» Work item: Line by line, restate the listing below without any change.

» Recorded information:

== Segment start ==

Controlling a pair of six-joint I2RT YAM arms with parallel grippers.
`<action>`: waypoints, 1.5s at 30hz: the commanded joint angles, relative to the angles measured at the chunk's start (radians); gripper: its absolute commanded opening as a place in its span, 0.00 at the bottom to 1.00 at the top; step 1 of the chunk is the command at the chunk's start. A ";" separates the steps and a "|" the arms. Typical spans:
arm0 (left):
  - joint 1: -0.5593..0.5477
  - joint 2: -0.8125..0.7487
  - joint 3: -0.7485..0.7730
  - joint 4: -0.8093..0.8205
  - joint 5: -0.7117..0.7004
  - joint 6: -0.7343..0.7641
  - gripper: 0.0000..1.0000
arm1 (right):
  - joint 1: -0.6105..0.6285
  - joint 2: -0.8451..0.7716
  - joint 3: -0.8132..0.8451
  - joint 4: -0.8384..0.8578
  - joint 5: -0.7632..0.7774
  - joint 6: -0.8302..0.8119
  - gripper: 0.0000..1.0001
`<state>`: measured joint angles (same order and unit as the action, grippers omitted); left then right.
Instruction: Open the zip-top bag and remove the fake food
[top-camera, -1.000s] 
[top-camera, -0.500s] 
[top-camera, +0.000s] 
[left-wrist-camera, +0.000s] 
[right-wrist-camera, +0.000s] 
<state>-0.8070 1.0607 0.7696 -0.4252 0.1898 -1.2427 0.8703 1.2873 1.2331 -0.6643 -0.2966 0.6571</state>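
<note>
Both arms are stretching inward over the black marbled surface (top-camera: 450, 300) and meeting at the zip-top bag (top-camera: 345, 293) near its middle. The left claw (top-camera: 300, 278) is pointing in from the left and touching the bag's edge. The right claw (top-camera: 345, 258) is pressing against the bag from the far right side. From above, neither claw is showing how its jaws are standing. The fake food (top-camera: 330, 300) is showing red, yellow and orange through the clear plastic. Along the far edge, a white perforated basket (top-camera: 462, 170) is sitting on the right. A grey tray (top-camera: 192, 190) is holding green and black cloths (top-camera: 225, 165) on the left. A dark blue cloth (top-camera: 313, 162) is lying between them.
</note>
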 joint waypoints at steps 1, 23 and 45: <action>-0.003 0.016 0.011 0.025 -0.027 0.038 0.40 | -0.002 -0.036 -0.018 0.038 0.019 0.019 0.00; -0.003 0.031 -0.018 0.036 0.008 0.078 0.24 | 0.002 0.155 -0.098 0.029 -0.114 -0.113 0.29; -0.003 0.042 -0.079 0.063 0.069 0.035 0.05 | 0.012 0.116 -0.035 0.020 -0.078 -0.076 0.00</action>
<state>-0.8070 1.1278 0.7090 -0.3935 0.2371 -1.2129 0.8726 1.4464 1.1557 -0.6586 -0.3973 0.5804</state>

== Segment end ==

» Your response:
Controlling a pair of six-joint I2RT YAM arms with parallel grippers.
`<action>`: waypoints, 1.5s at 30hz: the commanded joint angles, relative to the angles measured at the chunk's start (radians); gripper: its absolute commanded opening as a place in its span, 0.00 at the bottom to 1.00 at the top; step 1 of the chunk is the command at the chunk's start. A ";" separates the steps and a "|" the arms. Typical spans:
arm0 (left):
  - joint 1: -0.5593..0.5477
  - joint 2: -0.8125..0.7487
  - joint 3: -0.7485..0.7730
  - joint 4: -0.8093..0.8205
  - joint 5: -0.7117..0.7004
  - joint 6: -0.7343..0.7641
  - gripper: 0.0000..1.0000
arm1 (right):
  - joint 1: -0.6105..0.6285
  - joint 2: -0.8451..0.7716
  - joint 3: -0.8132..0.8451
  - joint 4: -0.8384..0.8578
  - joint 5: -0.7632..0.7774
  - joint 6: -0.8302..0.8119
  - gripper: 0.0000..1.0001
`<state>`: measured joint angles (same order and unit as the action, grippers omitted); left then right.
Instruction: Open the zip-top bag and remove the fake food
[top-camera, -1.000s] 
[top-camera, -0.500s] 
[top-camera, +0.000s] 
[left-wrist-camera, +0.000s] 
[right-wrist-camera, +0.000s] 
<state>-0.8070 1.0607 0.7696 -0.4252 0.1898 -1.2427 0.8703 1.2873 1.2331 -0.6643 -0.2966 0.6571</state>
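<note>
Both arms are stretching inward over the black marbled surface (top-camera: 450, 300) and meeting at the zip-top bag (top-camera: 345, 293) near its middle. The left claw (top-camera: 300, 278) is pointing in from the left and touching the bag's edge. The right claw (top-camera: 345, 258) is pressing against the bag from the far right side. From above, neither claw is showing how its jaws are standing. The fake food (top-camera: 330, 300) is showing red, yellow and orange through the clear plastic. Along the far edge, a white perforated basket (top-camera: 462, 170) is sitting on the right. A grey tray (top-camera: 192, 190) is holding green and black cloths (top-camera: 225, 165) on the left. A dark blue cloth (top-camera: 313, 162) is lying between them.
</note>
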 joint waypoints at steps 1, 23 and 45: <action>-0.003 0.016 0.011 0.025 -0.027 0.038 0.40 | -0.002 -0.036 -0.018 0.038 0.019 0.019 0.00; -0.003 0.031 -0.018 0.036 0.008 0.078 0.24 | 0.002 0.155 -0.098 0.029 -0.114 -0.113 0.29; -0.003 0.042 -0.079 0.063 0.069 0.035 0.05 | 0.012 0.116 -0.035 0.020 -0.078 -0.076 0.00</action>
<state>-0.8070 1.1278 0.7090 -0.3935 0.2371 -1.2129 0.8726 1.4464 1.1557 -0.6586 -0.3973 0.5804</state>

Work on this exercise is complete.